Weighing The Week Ahead: Has The Trump Trade Reached The Tipping Point?

  • Dr. Ed Yardeni sees no slowdown in global economic stats. Check out his thorough review.

As usual, I’ll save my own conclusions for today’s Final Thought.

Risk Analysis

I have a rule for my investment clients. Think first about your risk. Only then should you consider possible rewards. I monitor many quantitative reports and highlight the best methods in this weekly update.

The Indicator Snapshot

Short-term trading conditions worsened this week. In mildly bearish conditions our trading approaches can still be profitable, but that might not be true for everyone. We continue to monitor the technical health measures on a daily basis. If this indicator goes to fullish bearish, we liquidate trading (not investment) positions. We are not quite at that point, but I have rounded the result to “5.” This is not a forecast that the market will decline. It indicates increased difficulty in trading profitably.

The long-term fundamentals and outlook are little changed. Based upon historical data for this indicator, I have increased the 9-month recession probability to the 18% range. I am monitoring, but not yet especially worried. The long-term technical health is 1.5, but I rounded it up to reflect the change.

The Featured Sources:

Bob Dieli: Business cycle analysis via the “C Score.

RecessionAlert: Strong quantitative indicators for both economic and market analysis.

Brian Gilmartin: All things earnings, for the overall market as well as many individual companies.

Georg Vrba: Business cycle indicator and market timing tools.

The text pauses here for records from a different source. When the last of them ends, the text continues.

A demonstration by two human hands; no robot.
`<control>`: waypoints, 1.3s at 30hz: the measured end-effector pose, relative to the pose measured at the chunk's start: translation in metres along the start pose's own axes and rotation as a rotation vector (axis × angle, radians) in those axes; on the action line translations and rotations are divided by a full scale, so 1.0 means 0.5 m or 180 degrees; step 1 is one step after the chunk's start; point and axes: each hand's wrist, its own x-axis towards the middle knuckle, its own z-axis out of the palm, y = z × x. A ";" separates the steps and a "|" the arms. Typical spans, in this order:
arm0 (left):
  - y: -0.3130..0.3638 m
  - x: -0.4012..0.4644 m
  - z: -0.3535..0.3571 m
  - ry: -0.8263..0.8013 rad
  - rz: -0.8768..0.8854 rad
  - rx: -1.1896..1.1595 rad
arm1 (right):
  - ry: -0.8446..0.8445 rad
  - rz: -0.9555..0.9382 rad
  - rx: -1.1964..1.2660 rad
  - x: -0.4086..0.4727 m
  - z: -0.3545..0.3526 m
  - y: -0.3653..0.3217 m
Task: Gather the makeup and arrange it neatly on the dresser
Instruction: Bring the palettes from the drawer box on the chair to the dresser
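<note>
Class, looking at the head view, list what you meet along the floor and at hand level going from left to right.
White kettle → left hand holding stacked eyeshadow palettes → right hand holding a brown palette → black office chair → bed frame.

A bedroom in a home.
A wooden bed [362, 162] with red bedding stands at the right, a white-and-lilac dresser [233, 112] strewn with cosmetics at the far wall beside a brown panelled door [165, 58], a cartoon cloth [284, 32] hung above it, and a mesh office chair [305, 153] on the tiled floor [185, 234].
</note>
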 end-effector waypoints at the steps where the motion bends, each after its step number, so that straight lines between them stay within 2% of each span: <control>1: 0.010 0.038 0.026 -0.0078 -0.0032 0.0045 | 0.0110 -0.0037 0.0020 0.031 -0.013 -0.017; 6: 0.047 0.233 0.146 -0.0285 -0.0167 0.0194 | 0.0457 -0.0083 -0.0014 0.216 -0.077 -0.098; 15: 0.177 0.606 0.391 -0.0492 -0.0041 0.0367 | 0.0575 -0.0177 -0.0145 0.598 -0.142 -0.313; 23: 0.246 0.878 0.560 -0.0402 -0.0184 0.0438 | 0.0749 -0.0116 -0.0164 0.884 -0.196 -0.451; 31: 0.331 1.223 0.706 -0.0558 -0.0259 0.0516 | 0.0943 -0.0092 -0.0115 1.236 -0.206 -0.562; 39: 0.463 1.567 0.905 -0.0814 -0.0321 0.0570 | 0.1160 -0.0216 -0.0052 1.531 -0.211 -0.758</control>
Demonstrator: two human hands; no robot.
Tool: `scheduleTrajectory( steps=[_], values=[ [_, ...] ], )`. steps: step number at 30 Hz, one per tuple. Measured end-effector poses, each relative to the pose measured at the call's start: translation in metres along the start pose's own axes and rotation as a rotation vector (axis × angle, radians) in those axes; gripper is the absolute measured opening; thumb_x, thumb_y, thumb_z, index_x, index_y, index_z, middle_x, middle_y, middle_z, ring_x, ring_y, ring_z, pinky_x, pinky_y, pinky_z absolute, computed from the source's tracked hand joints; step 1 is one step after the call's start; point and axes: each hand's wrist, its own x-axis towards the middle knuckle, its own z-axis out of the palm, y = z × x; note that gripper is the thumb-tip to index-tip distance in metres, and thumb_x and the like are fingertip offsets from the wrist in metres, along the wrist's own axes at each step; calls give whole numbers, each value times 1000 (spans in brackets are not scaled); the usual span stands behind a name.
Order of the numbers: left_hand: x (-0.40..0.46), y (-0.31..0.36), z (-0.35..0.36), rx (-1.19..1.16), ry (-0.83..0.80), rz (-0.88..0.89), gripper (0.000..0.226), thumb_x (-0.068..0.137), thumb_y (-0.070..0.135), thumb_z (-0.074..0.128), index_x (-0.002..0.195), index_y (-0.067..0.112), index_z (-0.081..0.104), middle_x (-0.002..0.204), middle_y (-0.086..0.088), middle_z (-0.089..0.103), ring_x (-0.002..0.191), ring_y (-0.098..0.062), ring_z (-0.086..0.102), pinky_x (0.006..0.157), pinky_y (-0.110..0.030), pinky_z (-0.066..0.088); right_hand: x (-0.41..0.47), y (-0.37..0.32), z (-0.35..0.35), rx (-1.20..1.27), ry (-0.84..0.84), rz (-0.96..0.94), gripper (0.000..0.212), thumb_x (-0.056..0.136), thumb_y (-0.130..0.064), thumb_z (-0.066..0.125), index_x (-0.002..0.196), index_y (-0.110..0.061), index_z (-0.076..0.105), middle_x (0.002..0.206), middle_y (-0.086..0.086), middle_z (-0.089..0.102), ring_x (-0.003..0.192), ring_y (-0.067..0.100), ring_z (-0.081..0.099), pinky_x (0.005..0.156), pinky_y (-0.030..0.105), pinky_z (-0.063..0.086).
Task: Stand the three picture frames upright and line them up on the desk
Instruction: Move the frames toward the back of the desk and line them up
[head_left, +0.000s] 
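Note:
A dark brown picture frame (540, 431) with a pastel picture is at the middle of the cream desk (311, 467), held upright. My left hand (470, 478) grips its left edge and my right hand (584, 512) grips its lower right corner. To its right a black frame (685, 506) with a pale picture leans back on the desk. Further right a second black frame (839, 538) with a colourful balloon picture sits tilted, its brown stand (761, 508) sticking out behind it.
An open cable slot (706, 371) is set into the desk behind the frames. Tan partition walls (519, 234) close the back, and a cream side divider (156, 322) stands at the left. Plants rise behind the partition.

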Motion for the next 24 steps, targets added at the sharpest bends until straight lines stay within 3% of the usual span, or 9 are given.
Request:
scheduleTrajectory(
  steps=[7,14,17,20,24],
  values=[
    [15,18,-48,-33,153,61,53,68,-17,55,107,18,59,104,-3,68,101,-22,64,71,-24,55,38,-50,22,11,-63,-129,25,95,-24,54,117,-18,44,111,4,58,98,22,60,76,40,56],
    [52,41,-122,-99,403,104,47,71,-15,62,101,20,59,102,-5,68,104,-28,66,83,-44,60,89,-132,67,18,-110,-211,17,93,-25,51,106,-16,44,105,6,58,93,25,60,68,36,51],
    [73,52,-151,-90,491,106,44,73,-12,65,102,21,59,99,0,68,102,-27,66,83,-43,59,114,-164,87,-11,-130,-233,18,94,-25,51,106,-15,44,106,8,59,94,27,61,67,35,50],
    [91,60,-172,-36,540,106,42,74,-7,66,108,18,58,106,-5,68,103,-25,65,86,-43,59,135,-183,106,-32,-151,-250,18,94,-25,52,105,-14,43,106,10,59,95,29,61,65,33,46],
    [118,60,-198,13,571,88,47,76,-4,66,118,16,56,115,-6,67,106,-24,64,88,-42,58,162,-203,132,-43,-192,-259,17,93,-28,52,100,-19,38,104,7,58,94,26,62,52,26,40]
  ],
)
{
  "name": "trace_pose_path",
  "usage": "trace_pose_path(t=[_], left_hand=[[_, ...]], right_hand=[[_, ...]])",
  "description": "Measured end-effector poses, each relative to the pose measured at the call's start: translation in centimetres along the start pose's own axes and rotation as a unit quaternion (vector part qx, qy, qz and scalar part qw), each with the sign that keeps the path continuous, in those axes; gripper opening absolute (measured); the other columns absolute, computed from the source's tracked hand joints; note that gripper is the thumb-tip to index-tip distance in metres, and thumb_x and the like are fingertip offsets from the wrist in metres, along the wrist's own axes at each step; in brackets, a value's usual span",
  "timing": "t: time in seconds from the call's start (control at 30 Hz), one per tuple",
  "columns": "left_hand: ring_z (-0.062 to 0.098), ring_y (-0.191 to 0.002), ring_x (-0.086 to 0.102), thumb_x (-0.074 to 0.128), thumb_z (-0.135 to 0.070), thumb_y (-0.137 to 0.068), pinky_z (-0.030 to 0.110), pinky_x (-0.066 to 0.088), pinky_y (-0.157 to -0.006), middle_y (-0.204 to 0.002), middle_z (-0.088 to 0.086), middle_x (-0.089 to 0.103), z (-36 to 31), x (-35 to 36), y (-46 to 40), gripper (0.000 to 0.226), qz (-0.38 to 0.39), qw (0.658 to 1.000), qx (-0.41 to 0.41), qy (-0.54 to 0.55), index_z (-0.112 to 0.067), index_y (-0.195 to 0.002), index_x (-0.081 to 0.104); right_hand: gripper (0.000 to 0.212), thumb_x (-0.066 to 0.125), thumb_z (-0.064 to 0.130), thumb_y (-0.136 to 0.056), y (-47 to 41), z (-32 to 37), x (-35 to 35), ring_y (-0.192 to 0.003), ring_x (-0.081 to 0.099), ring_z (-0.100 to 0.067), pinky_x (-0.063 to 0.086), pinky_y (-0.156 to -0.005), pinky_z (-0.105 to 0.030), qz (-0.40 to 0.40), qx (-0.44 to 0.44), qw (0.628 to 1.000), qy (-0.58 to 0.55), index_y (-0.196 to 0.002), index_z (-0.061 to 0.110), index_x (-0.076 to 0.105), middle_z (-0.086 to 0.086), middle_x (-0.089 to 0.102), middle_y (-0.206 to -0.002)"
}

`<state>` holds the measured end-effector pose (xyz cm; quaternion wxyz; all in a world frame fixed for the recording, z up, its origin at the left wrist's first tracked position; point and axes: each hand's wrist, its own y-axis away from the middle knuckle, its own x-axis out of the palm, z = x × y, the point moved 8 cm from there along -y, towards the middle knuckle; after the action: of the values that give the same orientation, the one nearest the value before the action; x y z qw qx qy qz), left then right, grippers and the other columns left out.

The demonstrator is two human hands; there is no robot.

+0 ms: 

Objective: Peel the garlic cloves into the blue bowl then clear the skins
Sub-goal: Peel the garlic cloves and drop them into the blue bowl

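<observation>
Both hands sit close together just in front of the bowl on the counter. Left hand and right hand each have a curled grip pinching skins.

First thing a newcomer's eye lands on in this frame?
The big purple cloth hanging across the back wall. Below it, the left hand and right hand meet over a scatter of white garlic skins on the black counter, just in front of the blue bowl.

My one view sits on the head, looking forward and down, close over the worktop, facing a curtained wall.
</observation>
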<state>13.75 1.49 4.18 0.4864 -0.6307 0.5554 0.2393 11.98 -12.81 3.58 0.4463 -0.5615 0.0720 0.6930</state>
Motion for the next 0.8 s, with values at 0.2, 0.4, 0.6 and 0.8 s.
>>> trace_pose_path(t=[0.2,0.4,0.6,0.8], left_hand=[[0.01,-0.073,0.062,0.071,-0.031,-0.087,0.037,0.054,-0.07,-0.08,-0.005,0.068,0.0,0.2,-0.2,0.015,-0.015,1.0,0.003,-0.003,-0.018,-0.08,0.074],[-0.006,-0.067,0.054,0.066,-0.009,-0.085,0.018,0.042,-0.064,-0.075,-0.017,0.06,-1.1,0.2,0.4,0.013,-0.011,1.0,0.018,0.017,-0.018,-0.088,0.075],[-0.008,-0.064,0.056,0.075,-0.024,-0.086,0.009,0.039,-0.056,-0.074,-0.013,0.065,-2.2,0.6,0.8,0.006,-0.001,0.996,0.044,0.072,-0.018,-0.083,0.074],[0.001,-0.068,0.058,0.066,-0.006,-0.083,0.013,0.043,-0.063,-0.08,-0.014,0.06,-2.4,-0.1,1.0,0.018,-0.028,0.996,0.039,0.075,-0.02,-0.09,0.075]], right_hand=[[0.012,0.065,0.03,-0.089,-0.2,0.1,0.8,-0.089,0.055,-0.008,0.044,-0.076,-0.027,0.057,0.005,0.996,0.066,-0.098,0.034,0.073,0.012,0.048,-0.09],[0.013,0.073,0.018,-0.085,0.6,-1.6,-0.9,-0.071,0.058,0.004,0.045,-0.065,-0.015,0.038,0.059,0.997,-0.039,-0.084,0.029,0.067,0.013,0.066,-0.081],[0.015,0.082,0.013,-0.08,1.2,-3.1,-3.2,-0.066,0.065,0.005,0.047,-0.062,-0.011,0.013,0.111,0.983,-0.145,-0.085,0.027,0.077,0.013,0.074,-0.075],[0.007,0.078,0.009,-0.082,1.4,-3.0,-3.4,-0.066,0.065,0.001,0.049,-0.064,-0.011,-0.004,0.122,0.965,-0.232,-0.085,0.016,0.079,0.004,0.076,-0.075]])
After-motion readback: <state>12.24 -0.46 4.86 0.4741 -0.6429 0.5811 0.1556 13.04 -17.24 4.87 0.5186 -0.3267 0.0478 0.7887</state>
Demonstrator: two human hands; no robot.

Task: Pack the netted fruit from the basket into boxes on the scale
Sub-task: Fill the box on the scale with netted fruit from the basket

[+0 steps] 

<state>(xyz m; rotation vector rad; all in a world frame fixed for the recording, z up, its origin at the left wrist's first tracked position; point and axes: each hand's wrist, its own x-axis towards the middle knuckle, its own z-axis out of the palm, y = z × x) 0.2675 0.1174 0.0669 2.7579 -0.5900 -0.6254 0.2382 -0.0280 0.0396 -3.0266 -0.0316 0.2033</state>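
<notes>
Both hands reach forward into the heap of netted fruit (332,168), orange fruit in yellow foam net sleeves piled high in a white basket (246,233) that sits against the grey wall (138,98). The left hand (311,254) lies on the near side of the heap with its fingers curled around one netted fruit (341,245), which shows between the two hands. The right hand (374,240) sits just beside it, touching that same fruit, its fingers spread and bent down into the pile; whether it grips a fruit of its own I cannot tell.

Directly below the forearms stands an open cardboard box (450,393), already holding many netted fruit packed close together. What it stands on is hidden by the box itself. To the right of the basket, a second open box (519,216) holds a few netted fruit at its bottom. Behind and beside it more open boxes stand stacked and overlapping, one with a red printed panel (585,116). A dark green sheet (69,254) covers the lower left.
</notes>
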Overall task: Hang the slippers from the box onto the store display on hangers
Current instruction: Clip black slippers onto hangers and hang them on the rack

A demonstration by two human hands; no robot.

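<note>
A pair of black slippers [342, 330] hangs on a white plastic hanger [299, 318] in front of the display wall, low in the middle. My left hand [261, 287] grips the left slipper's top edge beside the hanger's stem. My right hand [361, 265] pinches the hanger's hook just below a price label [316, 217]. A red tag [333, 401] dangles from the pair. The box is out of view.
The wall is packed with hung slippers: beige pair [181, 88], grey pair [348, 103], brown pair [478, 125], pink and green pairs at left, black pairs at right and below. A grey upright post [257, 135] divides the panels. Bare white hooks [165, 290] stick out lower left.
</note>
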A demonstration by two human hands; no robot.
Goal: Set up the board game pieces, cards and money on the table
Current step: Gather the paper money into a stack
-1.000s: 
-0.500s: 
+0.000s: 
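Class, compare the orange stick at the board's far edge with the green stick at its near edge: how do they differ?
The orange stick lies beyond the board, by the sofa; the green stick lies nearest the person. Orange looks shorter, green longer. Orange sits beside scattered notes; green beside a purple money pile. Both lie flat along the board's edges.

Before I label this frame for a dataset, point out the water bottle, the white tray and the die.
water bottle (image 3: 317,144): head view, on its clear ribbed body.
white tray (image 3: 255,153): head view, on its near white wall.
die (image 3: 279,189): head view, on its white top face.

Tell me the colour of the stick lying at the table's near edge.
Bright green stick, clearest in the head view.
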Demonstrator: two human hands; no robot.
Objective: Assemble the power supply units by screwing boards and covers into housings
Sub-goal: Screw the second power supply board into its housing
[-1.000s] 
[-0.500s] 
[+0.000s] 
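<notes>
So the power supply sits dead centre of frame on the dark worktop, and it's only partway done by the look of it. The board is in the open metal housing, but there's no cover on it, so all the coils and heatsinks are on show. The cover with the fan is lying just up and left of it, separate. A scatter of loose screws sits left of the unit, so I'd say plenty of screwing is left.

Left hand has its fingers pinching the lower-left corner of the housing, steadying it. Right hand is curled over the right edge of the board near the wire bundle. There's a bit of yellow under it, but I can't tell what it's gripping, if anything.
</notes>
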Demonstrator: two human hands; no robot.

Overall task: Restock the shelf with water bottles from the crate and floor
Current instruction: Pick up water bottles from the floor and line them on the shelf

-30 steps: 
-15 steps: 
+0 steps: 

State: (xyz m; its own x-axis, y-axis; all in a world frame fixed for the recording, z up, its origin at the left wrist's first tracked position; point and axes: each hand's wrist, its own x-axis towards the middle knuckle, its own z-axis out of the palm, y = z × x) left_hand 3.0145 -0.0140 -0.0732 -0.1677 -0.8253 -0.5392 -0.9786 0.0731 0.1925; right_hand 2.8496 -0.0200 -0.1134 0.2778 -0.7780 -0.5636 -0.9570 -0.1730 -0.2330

None of Georg’s indicators signal recession.

Doug Short: Regular updating of an array of indicators. Great charts and analysis.

Insight for Traders

This week we asked, “Are you a contrarian trend follower?” As usual, we discussed some stock ideas and updated the ratings lists for Felix and Oscar, this week featuring midcap stocks. Blue Harbinger has taken the lead role on this post, using information both from me and from the models. He is doing a great job, presenting a wealth of new ideas and information each week.

While my intent is to focus on traders, long-term investors may also benefit. That was especially true in this week’s post.

Insight for Investors

Investors should have a long-term horizon. They can often exploit trading volatility. I remind investors of this each week, but now is the time to pay attention.

Best of the Week

If I had to pick a single most important source for investors to read this week it would be Scott Grannis’s review of Fed policy, the QE effects, and where things stand now. This misunderstood topic serves to prevent many financial analysts from a clear view of the fundamentals. The charts and explanations can help you avoid this trap.

To this day there are still legions of observers who argue that what the Fed did starting in late 2008 was simply a massive amount of money-printing, a desperate monetary stimulus that was necessary to avoid a depression, and the economy has been running on fumes ever since. 

Others, myself included, believe that what the Fed did was not monetary stimulus at all. It was simply a rational response to an unprecedented increase in the public’s demand for money and money equivalents, which in turn was the result of the near-collapse of the global financial system and the worst global recession in modern memory. The world was running very scared, so the demand for safe monetary assets was nearly insatiable. Unfortunately, there were not enough T-bills (the classic monetary safe haven) to go around. By deciding to pay interest on bank reserves, the Fed effectively made bank reserves equivalent to T-bills, and that was exactly what the world wanted: trillions more of safe, default-free, interest-bearing assets, and the Fed had the ability to create bank reserves with abandon if need be.